Durante o cumprimento de 13 mandados de busca e apreensão, os agentes encontraram mais do que provas digitais. Em uma residência em Ceilândia, foram apreendidos nove quilos de crack, um quilo de skunk e um quilo e meio de cocaína, avaliados em aproximadamente R$ 250 mil. Também foram recolhidos cerca de R$ 34 mil em espécie, além de celulares, veículos e até um jet ski. Um homem de 25 anos foi preso em flagrante por tráfico de drogas.
Como funcionava o golpe
O esquema consistia em explorar uma vulnerabilidade do sistema bancário.

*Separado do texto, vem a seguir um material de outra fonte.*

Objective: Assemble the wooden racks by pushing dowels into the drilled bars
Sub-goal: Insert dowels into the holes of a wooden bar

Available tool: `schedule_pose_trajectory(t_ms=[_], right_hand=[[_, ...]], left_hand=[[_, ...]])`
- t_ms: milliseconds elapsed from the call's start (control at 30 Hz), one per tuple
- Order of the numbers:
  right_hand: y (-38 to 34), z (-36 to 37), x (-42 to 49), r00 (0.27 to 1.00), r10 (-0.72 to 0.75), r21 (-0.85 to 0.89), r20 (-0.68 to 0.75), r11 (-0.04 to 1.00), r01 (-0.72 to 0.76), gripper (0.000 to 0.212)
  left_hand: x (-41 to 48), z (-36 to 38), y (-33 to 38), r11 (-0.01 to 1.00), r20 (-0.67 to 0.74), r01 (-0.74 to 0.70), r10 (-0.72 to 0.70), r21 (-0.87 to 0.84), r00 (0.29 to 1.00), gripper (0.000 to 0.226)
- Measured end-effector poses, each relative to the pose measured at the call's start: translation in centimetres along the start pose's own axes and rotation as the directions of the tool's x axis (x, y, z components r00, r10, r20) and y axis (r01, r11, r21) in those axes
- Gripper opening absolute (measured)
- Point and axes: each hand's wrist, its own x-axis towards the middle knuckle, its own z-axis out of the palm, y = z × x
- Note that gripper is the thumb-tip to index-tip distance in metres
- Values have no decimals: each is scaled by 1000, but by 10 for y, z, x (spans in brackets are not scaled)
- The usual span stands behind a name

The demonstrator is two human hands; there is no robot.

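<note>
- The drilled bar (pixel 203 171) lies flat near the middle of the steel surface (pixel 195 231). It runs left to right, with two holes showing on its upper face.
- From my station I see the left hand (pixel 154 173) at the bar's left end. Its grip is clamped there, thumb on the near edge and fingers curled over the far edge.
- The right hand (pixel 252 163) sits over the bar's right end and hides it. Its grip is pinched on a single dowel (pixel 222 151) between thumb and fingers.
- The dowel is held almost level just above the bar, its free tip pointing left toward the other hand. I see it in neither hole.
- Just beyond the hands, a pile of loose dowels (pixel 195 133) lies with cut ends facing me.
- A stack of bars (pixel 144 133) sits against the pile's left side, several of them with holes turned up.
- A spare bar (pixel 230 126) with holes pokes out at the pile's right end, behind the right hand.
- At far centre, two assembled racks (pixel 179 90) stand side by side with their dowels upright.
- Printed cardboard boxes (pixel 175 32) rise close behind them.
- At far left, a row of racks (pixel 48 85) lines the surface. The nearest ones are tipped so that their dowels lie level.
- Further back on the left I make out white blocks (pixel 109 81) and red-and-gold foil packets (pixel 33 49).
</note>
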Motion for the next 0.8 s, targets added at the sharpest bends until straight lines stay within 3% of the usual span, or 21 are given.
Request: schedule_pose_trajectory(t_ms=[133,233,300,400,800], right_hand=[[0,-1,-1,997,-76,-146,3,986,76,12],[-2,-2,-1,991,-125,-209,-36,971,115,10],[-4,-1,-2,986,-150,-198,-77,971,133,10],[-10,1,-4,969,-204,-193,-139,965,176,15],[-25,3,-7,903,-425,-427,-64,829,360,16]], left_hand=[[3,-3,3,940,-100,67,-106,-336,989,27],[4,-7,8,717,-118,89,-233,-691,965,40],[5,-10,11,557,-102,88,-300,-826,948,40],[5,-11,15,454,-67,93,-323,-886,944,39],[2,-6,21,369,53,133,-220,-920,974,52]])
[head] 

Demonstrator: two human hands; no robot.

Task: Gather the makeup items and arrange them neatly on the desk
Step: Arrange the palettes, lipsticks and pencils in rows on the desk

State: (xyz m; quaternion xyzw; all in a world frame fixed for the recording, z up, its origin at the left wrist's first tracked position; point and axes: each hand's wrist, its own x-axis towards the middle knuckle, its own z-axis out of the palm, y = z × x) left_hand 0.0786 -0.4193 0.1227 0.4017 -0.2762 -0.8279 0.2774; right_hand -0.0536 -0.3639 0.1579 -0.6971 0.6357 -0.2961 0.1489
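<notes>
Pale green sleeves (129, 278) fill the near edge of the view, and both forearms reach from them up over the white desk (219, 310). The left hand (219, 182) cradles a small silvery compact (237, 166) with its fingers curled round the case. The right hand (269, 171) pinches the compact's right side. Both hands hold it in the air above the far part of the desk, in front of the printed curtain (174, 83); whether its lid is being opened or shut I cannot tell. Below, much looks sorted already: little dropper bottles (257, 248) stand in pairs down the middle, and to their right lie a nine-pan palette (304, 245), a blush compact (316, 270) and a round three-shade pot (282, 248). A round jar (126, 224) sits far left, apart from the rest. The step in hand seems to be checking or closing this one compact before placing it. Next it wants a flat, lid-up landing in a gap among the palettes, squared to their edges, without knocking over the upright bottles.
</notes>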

Os criminosos injetavam valores via PIX minutos antes dos saques, geralmente próximos a R$ 1.000,00. Em seguida, recebiam o estorno automático e transferiam o montante para outras contas, multiplicando os ganhos ilícitos. Somente no Distrito Federal, foram registradas 546 transações irregulares, que somaram quase meio milhão de reais.
As investigações mostraram que os criminosos, com idades entre 18 e 40 anos, agiam de forma coordenada. Vários terminais bancários eram usados ao mesmo tempo, evidenciando planejamento prévio. Do total de 19 investigados, 11 já tinham passagens por crimes graves, como homicídio, roubo e tráfico de drogas.